Oris introduced their latest LE this morning: the Chronos Limited Edition. It is a 200 piece Divers Sixty-Five with an ice blue dial. It is also their second Divers 65 to sport the Calibre 400 (with the Hodinkee LE being the first).


Personally, I think the dial on this looks incredible. It looks like a more textured Lake Baikal. Shame that it's only 200 pieces as this is one of my favorite Oris releases since they initially released the Aquis 41.5mm


----------



## MeisterEder (Sep 1, 2013)

Very cool, love the gradient dial! At 38mm, on the small side for a diver imho.


----------



## Jason Bourne (Nov 22, 2012)

Ugh why limited? Love it I hope Oris surprises us soon with new 65 variants.


----------



## milkdoes (Nov 12, 2020)

Jason Bourne said:


> Ugh why limited? Love it I hope Oris surprises us soon with new 65 variants.

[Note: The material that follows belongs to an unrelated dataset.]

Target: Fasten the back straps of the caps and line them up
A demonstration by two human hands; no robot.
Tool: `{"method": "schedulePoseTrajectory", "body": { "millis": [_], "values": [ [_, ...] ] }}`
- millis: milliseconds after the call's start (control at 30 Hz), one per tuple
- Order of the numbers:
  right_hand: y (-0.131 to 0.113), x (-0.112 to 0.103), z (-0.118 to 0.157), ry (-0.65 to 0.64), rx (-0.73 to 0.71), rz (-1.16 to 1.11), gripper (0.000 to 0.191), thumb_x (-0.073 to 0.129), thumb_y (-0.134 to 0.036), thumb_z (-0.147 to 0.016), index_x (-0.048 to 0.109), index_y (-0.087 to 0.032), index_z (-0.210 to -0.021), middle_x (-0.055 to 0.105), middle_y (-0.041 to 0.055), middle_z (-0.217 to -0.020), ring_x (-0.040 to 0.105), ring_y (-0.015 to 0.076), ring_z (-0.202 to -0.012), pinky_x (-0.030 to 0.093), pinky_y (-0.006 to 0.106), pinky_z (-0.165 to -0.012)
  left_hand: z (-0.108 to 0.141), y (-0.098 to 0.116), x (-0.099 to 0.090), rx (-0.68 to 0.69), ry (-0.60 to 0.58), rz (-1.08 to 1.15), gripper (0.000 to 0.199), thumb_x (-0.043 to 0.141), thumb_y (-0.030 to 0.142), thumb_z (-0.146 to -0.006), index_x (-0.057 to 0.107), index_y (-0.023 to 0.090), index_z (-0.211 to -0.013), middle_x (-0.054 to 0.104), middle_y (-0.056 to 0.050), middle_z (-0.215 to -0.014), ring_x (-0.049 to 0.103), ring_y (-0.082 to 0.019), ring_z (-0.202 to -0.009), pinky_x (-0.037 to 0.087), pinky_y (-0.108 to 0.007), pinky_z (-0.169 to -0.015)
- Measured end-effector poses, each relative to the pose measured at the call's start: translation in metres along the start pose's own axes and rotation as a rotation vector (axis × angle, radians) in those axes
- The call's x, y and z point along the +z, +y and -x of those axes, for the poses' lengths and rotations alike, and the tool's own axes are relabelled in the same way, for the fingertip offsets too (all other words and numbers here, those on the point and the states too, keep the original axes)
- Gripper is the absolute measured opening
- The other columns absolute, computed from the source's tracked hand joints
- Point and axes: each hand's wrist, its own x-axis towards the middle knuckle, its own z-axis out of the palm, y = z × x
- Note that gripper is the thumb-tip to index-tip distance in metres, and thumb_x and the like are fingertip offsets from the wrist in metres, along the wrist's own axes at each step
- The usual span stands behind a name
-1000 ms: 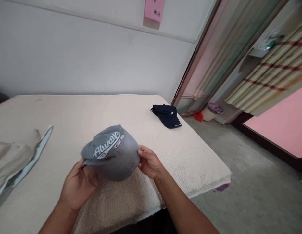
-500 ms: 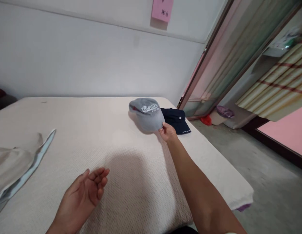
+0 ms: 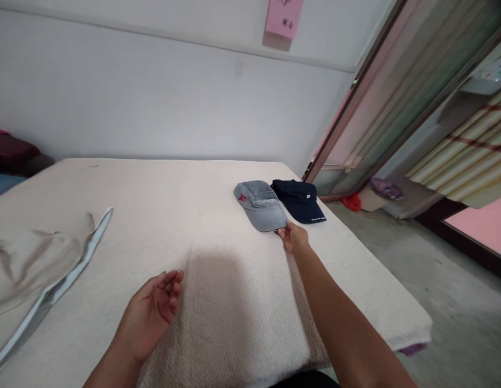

And a limited of 200 only as well, as opposed to the 2,000 I often see on their Aquis LEs


----------



## Jason Bourne (Nov 22, 2012)

Hopefully Watches and Wonder (Basel replacement) Oris will reveal 65 production with 400 movement. I think what Oris has been able to accomplish with their new movement makes them underrated


----------



## ffnc1020 (Apr 11, 2017)

Nice to see another 38mm. Oris should release more non LE in this case.


----------



## brianinCA (Jan 13, 2014)

I like it a lot. I would like it even more if they took this dial and bezel and put it on the 40mm variant with a sellita/eta and a price tag of $2,300. It will be interesting to see if there is much market resistance to paying $4,000 for an Oris Divers 65.


----------



## milkdoes (Nov 12, 2020)

Yeah, I'm curious as well. At a glance pricing seems okay given that the Aquis 400 goes for $3,500.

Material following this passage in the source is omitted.